Das kostet. Es kostet den alten Schutzmechanismus, dass du nur dann wertvoll bist, wenn du brillierst. Es kostet die Illusion, dass du die Kontrolle hast über das, was andere von dir denken. Aber es gibt auch etwas zurück: Dich selbst.

Wenn ich heute etwas teile – sei es hier, sei es in der Musik, sei es in einem Gespräch – dann nicht, weil ich ein Ziel erreichen muss. Sondern weil ich nach all den Jahren des Schweigens gelernt habe: Stille kann schön sein. Aber die Stille aus Angst isst dich von innen auf.

Ich bin nicht immer mutig. Ich zögere immer noch. Ich überschreibe Posts. Ich lösche manchmal, was ich geschrieben habe. Aber ich mache es trotzdem.
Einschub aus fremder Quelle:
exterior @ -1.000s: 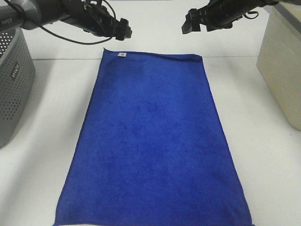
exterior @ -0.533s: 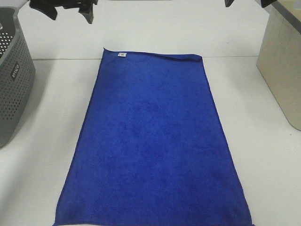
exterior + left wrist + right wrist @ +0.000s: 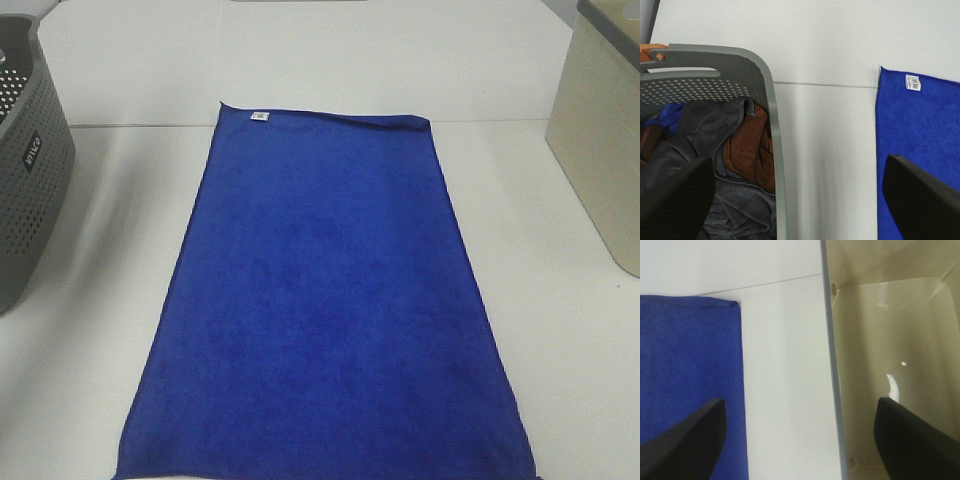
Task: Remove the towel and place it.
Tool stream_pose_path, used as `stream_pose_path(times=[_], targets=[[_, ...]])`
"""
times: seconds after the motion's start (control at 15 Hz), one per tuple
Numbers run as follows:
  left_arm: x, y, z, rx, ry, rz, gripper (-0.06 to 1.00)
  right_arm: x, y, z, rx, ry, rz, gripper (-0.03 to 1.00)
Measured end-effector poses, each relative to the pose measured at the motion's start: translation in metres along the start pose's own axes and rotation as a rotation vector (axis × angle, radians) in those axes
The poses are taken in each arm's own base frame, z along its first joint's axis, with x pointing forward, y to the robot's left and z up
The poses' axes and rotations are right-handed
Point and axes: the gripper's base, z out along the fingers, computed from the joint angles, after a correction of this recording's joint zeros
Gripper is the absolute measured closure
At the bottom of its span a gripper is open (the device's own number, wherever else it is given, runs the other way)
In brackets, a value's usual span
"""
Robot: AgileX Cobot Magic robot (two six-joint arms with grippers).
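We see the towel (image 3: pixel 325 310) flat on the white table (image 3: pixel 560 330), centre, long axis running near to far, near edge cut off by the frame. Nothing lies on it. Its far short edge carries a small white tag (image 3: pixel 260 116) at the left corner.

Left of the towel, apart from it, sits the grey basket (image 3: pixel 30 190), perforated wall, only partly in view. The left wrist view shows grey and brown cloths (image 3: pixel 735 160) piled inside it, with a bit of blue behind.

Right, also apart from the towel, stands a beige box (image 3: pixel 605 150); the right wrist view looks into it, showing a small white scrap (image 3: pixel 894 386) on its floor.

Neither arm shows in the high view. Left gripper (image 3: pixel 800 200): fingers spread wide, holding nothing, hovering between basket and towel. Right gripper (image 3: pixel 800 440): fingers wide apart too, empty, over the gap between towel and box.
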Motion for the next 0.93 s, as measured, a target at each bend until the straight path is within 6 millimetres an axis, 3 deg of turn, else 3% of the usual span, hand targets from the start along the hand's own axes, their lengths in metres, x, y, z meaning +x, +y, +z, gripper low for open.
stream_pose_path(times=[0.13,0.2,0.33,0.47,0.73,0.93], targets=[[0.008,0.000,-0.022,0.032,0.005,0.021,0.11,0.016,0.000,-0.033,-0.021,-0.034,-0.004,0.18],[0.019,0.001,-0.036,0.032,0.026,0.026,0.11,0.033,-0.001,-0.051,-0.028,-0.035,-0.008,0.18],[0.049,0.006,-0.069,0.024,0.067,0.040,0.11,0.079,-0.004,-0.091,-0.037,-0.050,-0.010,0.18],[0.092,0.014,-0.113,0.015,0.085,0.046,0.11,0.132,-0.009,-0.130,-0.046,-0.102,-0.015,0.18],[0.174,0.036,-0.180,-0.099,0.032,0.069,0.11,0.228,-0.022,-0.168,0.000,-0.199,-0.027,0.18],[0.223,0.048,-0.201,-0.154,-0.017,0.063,0.11,0.288,-0.029,-0.170,0.011,-0.253,-0.028,0.18]])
Nicht weil ich ein Guru bin. Sondern weil ich ein Mensch bin, der nicht mehr verstummen will, nur weil das Licht an ist.

Wenn du das hier liest und dich irgendwo wiederfindest – vielleicht in deiner eigenen Pause, deinem eigenen Rückzug – dann weißt du: Du bist nicht allein. Und du musst nicht perfekt sein, um wieder anzufangen.

Du musst nur ehrlich sein. Das reicht.